Scan Text Documents With a Camera

This is a quick guide for scanning your personal books or documents. The process will take JPEG photos of text/images, flatten and resize around the text area, output to bi-level TIFF images, convert TIFF to multipage PDF file with JBIG2 compression, and OCR the final PDF. The end result will allow you to have small, portable, PDFs of any black and white text document.

To keep things legal, this should only be used on your personally owned books and documents. That is, of course, unless you’re Google.

Most of this process was inspired by information from here.

Required Items

Software (for use on a Windows OS, but can be duplicated in Linux)
- Scan Tailor
- Ant Renamer
- pdfbeads
  - Or install manually as indicated by this with RubyInstaller 1.8.6 and RMagick-2.12.0-ImageMagick-6.5.6-8-Q8
- JBIG2
- RMagick-2.12.0-ImageMagick-6.5.6-8-Q8
  - 2014-10-26
    This link is bad. The original file contained ImageMagick-6.5.6-8-Q8-windows-dll.exe and rmagick-2.12.0-x86-mswin32.gem. I'm not sure where to get them or if they can be substituted by newer versions.
- PDF-Xchange Viewer
Hardware
- Camera
- Good lighting
- Tripod (If scanning the whole book)
- remote shutter switch (If scanning the whole book)
- Something to anchor the book: tape, heavy object, … (If scanning the whole book)

1. Set the Stage

Scanning a whole book will take a while, so setup the lights and camera in a convenient location. Lights should be high color temperature, around 5000k.

2. Prepare the Camera

Make sure the camera is at a reasonably high zoom level. This helps flatten the page. Make sure it’s fully charged and the SD card is empty or has enough memory for the photos. It’s probably best to shoot with the highest resolution available.

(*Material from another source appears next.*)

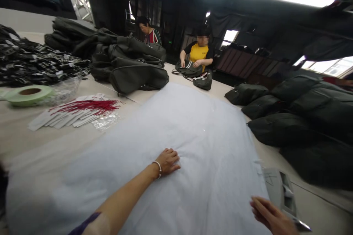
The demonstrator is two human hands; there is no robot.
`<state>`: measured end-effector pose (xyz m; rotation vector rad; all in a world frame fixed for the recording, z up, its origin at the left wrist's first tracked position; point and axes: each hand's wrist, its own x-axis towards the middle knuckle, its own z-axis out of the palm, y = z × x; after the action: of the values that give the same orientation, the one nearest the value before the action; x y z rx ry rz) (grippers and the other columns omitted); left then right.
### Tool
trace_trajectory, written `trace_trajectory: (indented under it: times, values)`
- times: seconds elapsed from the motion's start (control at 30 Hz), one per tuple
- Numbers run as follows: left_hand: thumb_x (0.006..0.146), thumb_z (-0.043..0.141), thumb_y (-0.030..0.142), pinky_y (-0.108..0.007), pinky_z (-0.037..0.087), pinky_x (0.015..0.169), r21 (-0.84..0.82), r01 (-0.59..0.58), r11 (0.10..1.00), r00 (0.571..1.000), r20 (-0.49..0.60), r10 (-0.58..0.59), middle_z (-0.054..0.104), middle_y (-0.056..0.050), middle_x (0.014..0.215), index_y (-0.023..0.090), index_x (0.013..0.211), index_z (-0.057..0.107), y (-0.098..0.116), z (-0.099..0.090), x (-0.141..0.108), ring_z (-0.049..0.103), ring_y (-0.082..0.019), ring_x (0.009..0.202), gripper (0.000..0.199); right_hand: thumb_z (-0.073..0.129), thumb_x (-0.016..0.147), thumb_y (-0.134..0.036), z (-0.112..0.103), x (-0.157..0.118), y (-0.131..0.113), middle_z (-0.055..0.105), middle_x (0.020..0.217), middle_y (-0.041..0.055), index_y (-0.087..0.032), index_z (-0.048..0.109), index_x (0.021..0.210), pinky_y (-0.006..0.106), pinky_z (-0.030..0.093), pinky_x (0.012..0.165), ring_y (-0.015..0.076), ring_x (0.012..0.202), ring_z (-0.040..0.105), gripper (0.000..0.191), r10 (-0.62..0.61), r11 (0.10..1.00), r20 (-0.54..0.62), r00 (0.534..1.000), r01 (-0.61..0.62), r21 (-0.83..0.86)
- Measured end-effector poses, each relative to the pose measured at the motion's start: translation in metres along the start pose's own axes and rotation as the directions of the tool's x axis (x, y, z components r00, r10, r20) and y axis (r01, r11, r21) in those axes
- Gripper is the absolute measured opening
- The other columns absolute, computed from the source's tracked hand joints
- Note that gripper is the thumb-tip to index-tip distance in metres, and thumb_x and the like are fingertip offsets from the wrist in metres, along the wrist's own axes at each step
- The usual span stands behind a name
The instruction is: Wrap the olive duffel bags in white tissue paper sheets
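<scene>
**Left hand [168,162] lay on a wide, pale blue-white, thin sheet [193,125]; right hand [271,214] hovered by its edge**

The sheet stretched lengthwise over a cream-coloured table [321,211], from the near edge of the view towards the far side. The left hand, with 1 pale, narrow bracelet [158,169] at its wrist, rested near the sheet's middle. Its fingers were bent and its thumb stood apart; small creases ran out from the fingertips, but whether they pinched the material could not be told. The right hand was at the sheet's right edge, its fingers curled close together; whether it gripped anything could not be told. Just beside it was a grey, box-like object [274,183], partly under the sheet's edge.

Dark grey-green fabric bags were heaped at the left [138,75] and the right [284,128]. Near the sheet's left side lay fanned white paper tags [55,119] with thin red strings [88,105], crumpled clear plastic [106,121] and 1 flat, pale green roll [16,97]. Across the table, 1 person in a yellow-and-black top [199,51] had both hands on a dark bag with white stripes [190,68].
</scene>
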<state>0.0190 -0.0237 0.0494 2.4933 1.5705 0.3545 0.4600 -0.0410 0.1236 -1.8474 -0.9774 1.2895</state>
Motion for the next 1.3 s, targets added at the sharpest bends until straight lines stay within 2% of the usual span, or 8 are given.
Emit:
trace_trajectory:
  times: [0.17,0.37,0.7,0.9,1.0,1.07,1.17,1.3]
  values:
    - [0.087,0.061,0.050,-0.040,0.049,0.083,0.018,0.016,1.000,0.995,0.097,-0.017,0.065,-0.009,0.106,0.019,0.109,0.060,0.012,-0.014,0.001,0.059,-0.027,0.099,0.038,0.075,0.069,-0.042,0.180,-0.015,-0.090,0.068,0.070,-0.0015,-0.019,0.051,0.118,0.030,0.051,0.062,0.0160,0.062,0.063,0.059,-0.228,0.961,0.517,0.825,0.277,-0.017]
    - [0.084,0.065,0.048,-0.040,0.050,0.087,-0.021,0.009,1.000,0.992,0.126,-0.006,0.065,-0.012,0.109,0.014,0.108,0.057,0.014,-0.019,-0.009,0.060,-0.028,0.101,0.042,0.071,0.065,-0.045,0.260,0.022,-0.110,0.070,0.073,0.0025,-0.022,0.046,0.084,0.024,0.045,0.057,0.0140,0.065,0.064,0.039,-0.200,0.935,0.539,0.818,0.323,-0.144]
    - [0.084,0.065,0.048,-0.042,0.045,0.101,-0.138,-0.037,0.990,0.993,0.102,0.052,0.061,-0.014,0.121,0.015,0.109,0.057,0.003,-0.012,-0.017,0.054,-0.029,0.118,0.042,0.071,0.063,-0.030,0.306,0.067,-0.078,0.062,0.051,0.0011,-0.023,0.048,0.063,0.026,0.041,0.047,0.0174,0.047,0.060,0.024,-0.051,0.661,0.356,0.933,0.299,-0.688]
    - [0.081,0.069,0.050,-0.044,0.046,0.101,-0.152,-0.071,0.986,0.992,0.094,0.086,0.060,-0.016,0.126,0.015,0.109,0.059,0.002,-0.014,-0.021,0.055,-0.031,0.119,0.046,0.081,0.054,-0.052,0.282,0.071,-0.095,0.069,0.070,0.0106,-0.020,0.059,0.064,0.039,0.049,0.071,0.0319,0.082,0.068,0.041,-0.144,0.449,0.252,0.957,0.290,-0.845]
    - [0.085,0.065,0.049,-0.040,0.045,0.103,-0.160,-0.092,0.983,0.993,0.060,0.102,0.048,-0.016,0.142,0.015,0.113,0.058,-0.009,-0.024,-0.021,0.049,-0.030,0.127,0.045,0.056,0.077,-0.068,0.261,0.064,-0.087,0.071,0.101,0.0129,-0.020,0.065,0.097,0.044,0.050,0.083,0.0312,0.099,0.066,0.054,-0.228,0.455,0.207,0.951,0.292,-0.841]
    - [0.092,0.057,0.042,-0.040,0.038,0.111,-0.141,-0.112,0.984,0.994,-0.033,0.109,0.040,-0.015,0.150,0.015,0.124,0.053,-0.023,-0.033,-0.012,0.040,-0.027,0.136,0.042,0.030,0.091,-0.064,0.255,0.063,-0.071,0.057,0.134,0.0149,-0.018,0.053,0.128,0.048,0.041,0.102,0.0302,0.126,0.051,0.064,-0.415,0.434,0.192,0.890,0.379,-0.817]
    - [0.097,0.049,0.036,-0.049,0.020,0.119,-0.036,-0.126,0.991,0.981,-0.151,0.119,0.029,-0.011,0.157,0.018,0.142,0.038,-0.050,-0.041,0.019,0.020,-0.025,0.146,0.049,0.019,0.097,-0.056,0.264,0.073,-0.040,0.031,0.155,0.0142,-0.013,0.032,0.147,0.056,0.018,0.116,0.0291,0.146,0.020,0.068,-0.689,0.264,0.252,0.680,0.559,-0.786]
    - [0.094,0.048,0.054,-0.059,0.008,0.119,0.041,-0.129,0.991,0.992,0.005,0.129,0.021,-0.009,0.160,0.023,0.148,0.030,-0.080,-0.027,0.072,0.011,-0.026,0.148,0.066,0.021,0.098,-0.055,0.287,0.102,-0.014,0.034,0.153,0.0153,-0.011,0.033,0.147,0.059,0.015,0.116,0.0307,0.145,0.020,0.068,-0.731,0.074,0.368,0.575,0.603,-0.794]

If using a dslr or equivalent camera, use the manual settings so the camera will not have to focus, choose shutter speed, white balance, etc.

3. Prepare the Book

It's probably best to scan the book one side at a time. This means all even sided pages will be scanned, then all odd sided pages will be scanned.

Scan Tailor can actually recognize, split, and flatten a photo of a book open with both sides. Although this method can be quicker, it requires a better book stand (or a book willing to lay flat), increases the need for flattening and deskewing, and decreases the resolution per page by half.

You will need to measure the DPI of the photo. This can be done by using a ruler to measure the total length in inches of the photo area then dividing by the resolution length. Another method would be to find two points on a page that measures exactly one inch in length. Then use a tool like gimp to measure the DPI between those two points. Usually around 6 lines of text is an inch in length.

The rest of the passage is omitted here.